Nǎi Huáng Bāo (奶黄包) is the custard bun, a soft steamed wheat bun sealed around a sweet egg-and-milk custard that turns molten or thick-set in the steam. It is fully enclosed rather than open like a sandwich, but it earns a place here because it sits squarely in the steamed-bun family alongside the savory baozi and the split-bun forms, and because its whole character is the same dough-as-envelope logic carried into dessert. The angle is the wrapper as a soft case for a flowing center: everything turns on a pillowy, faintly sweet bun that stays tender and intact while holding a rich custard that should be smooth, not grainy, and warm enough to soften when the bun is broken open.
The build is a wrapped-and-pleated bun, not a folded one. A yeast-leavened wheat dough, often enriched with a little milk and sugar, is mixed, proofed until light, then divided and rolled into rounds thicker at the center and thinner at the rim so the gathered top does not set into a hard knot. A portion of custard, a cooked paste of egg yolk, sugar, butter or milk, and often a starch, chilled firm so it can be handled, sits in the middle; the edges are pulled up and folded into a spiral of pleats closed cleanly at the crown, or smoothed into a plain round. The buns proof again briefly, then steam over high heat until they swell, set, and turn matte white while the custard softens inside. Good execution shows a wrapper that is soft and fluffy with a fine even crumb, a sealed top that did not split or sink, and a custard that is smooth, glossy, and sweet without being cloying, oozing or yielding when the bun is torn. The failure modes are specific: under-proofed dough steams up dense and gummy; an over-filled or badly pinched bun bursts and the custard leaks into the steamer; a custard cooked too hard sets to a dry plug with no flow; too much sugar and it turns sickly rather than rich.

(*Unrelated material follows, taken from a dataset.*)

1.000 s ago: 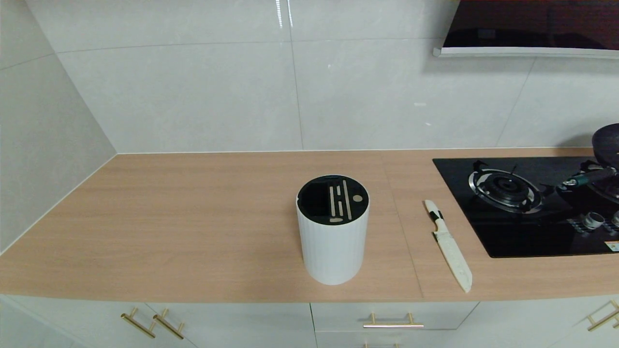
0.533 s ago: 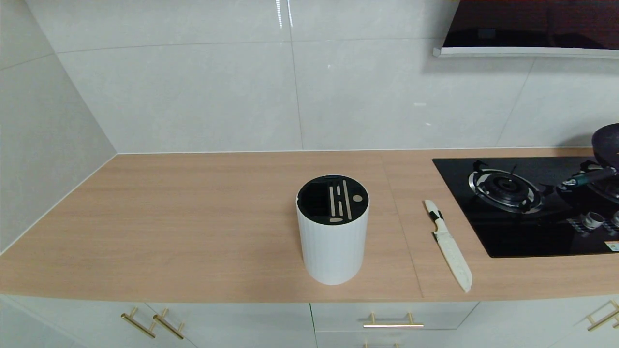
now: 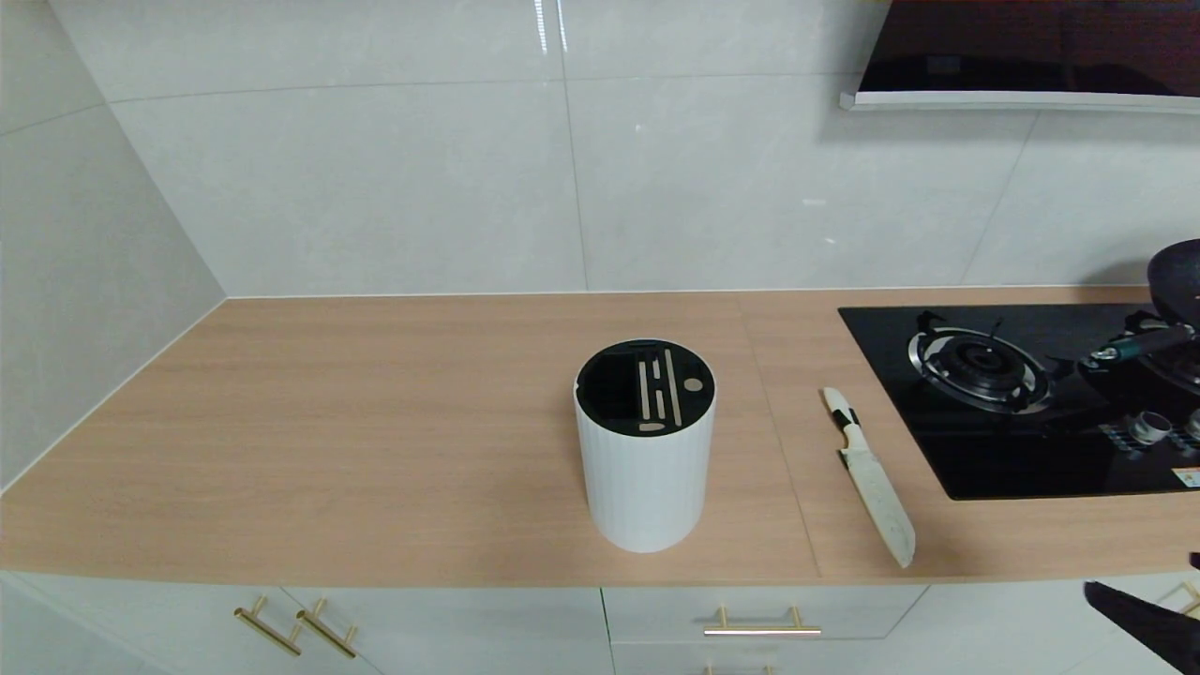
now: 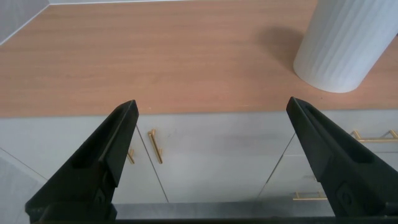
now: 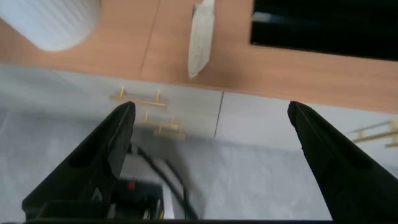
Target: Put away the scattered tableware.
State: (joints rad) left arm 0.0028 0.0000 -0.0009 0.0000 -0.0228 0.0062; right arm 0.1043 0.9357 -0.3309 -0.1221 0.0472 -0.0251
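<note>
A white ribbed cylinder holder with a black slotted top stands near the middle of the wooden counter. To its right, beside the hob, lies a knife with a cream speckled blade and a cream and black handle, tip toward the front edge. My left gripper is open and holds nothing, low in front of the cabinet fronts, with the holder ahead of it. My right gripper is also open, below the counter edge near the knife tip. A dark part of my right arm shows at the lower right corner.
A black gas hob with burners and a dark pan fills the counter's right end. A range hood hangs above it. White cabinet drawers with brass handles run below the counter. Tiled walls close the back and left.
A dark part of my right arm has come into the head view at the lower right corner. The holder and the knife have not moved.
</note>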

It shifts mostly by how the custard is set and what is added to it. A firmer, sliceable custard makes a tidy bun; a softer, salted-yolk-enriched version gives the molten, sandy-sweet style that runs when broken. Salted duck egg yolk worked into the custard is a common richer reading, deepening it toward savory-sweet. The same steamed-dough logic carries the savory pork and vegetable baozi, the red-bean and lotus-paste sweet buns, and the pan-fried bun forms, each its own preparation that deserves its own article rather than being crowded in here. What keeps nǎi huáng bāo its own entry is the pairing at its core: a soft, pale, pleated steamed wrapper sealing a smooth sweet egg custard meant to soften and flow when the bun is opened.